All that should be output is the block of lines below from the line with "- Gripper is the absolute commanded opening" to the line with "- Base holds", both included, exactly as written.

[Data items]
-- Opening Marker --

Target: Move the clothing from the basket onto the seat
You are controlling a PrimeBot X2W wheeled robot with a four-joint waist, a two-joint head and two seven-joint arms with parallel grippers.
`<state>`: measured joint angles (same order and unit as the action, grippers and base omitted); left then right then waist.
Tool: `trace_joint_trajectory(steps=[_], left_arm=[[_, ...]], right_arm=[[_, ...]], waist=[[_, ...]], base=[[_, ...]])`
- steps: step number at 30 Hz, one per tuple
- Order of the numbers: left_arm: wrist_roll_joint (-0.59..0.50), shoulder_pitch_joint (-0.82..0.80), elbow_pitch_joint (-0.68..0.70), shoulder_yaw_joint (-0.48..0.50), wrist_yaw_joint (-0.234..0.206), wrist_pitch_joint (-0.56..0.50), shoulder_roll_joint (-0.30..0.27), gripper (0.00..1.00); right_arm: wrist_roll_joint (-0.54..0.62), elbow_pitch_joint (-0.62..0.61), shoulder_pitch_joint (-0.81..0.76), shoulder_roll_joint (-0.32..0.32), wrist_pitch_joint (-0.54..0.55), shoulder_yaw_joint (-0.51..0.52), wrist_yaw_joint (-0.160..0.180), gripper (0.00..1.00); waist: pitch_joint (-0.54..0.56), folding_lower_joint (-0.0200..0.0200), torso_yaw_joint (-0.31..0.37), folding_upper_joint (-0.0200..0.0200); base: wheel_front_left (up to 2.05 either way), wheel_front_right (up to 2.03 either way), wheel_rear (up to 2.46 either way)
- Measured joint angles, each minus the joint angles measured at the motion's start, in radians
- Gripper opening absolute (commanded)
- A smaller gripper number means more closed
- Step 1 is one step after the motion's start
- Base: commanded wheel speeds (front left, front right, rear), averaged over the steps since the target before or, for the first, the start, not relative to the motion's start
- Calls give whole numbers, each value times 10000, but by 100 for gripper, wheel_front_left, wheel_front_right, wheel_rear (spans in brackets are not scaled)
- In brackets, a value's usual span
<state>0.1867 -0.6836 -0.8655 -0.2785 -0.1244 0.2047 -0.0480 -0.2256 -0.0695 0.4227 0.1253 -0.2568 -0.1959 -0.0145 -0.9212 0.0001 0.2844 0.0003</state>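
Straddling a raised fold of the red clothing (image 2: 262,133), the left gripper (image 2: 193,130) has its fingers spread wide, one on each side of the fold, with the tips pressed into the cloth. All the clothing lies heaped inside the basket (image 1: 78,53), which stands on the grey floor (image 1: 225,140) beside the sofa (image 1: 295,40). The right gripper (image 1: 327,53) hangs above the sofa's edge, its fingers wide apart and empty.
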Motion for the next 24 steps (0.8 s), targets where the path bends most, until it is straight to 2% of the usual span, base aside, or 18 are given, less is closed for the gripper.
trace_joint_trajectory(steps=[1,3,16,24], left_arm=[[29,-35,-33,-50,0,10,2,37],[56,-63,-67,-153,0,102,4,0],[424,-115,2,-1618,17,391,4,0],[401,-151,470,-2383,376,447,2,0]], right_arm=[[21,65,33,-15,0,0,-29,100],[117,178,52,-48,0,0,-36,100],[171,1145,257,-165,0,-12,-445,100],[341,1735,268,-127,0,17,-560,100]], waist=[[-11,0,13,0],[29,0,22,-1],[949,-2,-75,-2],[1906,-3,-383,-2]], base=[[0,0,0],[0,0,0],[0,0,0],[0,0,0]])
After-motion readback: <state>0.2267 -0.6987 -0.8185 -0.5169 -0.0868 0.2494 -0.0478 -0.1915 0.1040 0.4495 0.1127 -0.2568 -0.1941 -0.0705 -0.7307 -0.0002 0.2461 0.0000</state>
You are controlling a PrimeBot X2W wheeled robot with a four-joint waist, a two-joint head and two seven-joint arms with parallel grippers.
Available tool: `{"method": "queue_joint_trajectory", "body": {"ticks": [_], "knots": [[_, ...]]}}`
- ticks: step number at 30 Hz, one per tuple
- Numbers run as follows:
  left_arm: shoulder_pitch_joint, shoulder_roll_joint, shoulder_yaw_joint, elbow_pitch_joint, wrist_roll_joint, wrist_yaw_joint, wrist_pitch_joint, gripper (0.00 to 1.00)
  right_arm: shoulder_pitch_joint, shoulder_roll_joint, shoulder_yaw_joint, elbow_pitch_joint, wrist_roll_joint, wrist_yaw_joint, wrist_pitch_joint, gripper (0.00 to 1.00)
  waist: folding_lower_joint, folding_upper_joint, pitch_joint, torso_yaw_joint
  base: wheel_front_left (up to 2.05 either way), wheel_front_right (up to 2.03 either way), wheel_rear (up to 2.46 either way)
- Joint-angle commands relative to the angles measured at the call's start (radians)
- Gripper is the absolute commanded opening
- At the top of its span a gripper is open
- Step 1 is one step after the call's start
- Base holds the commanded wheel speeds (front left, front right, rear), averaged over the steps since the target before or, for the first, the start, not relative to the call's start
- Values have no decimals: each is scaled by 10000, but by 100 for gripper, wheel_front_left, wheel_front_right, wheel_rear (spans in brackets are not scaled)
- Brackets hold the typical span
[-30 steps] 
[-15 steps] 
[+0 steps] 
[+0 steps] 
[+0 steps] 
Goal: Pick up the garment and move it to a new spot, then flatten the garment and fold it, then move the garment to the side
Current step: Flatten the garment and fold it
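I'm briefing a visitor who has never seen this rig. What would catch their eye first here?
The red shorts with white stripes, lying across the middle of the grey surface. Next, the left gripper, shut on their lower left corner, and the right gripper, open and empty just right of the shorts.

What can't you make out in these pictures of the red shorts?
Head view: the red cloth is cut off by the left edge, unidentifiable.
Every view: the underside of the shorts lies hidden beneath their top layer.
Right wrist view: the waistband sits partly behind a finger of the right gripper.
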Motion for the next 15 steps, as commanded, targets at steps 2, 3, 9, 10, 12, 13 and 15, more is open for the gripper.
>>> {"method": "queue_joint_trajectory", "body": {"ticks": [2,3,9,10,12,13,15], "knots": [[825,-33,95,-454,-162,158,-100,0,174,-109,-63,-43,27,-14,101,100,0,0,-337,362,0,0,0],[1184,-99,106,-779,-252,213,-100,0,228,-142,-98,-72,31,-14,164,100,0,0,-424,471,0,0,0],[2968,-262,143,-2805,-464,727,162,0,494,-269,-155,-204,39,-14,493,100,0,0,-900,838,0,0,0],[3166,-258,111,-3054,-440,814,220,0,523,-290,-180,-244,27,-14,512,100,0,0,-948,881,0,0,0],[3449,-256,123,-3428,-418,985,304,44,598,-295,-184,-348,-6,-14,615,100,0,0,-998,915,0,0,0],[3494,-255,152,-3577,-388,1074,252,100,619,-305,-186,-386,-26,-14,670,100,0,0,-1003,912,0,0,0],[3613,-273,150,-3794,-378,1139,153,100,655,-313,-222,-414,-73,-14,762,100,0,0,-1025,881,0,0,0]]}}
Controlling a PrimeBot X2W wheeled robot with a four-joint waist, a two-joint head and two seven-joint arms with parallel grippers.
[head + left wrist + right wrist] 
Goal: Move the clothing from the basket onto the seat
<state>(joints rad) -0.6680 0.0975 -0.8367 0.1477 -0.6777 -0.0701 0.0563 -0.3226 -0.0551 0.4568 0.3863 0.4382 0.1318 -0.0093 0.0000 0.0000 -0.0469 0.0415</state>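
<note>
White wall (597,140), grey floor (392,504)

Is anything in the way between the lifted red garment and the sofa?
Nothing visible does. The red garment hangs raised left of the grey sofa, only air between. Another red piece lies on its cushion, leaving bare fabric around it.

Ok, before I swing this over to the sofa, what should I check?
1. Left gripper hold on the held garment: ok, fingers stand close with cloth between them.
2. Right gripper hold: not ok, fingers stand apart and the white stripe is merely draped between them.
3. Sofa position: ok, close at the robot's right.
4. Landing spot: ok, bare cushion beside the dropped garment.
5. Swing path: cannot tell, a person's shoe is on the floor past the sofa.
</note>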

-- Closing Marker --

SOLUTION TO THIS TASK ▸
- Gripper is the absolute commanded opening
- At the top of its span a gripper is open
- Step 1 is one step after the call's start
- Base holds the commanded wheel speeds (front left, front right, rear), averaged over the steps since the target before or, for the first, the start, not relative to the call's start

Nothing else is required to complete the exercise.